### TASK
Every picture is to be removed, and all the data is to be copied exactly.
+++++
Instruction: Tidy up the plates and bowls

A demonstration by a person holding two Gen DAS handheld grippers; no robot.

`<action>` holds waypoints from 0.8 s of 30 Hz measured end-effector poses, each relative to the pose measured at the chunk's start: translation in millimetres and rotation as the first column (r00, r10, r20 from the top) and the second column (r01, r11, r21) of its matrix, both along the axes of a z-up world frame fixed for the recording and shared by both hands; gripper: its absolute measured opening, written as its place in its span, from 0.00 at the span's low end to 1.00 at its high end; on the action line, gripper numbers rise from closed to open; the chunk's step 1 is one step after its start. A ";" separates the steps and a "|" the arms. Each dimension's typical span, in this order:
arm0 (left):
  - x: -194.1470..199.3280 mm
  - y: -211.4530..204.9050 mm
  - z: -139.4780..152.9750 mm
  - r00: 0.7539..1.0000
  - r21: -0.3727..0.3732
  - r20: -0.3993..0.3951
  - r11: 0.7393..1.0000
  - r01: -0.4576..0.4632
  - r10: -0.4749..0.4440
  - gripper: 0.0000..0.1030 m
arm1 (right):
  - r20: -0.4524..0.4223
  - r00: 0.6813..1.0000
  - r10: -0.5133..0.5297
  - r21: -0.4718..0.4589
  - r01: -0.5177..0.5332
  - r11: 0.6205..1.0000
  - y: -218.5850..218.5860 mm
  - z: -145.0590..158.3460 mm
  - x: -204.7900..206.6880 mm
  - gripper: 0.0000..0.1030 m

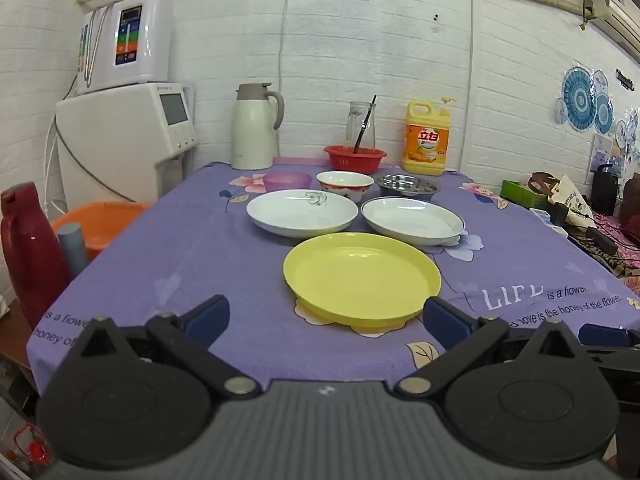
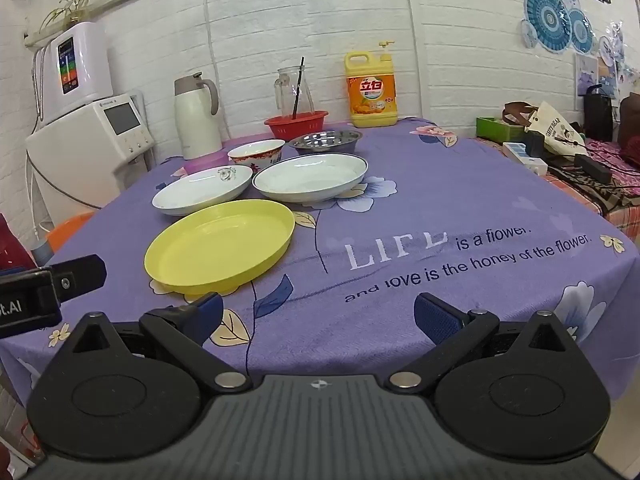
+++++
### RESULT OF THE TASK
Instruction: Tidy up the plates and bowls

A demonstration by a person holding two Gen DAS handheld grippers; no robot.

`<action>` holds waypoints from 0.8 s of 30 Hz measured end-effector poses, each relative to the pose measured at the chunk's start: translation in millimetres and rotation as the first column (r00, r10, r20 from the top) and the second column (r01, r11, r21) of its matrix, both along the axes of a z-up world frame fixed for the recording and shared by both hands; gripper: its absolute measured opening, written as its place in its span, from 0.00 at the span's low end to 1.00 at its high end; on the action line, gripper numbers rise from closed to open; the chunk's step 1 is one step after its start. A ";" separates the steps and a "|" the arms. Each dimension's typical span, in this order:
arm0 (left):
  - x: -194.1470..199.3280 mm
  - y: -211.4530..204.9050 mm
  - z: -139.4780..152.9750 mm
  - r00: 0.7539..1.0000
  - r21: -0.3727..0.3732
  - r20: -0.3993..0.3951
  - r11: 0.7393..1.0000
  - r01: -0.4576..0.4632
  - r10: -0.4749..0.4440
  - gripper: 0.0000..0.1030 m
arm1 (right):
  - r20: -0.4524..0.4223
  - r00: 0.6813..1.0000
  - r10: -0.5133..0.5297
  - r21: -0.4718..0.4589
  - r01: -0.5177..0.5332
  - r11: 0.6205..1.0000
  - y: -218.5850..218.5860 mm
  - z: -145.0590..158.3460 mm
  - x: -204.7900..206.6880 mm
  - gripper: 0.0000..0.1030 m

That concludes the answer.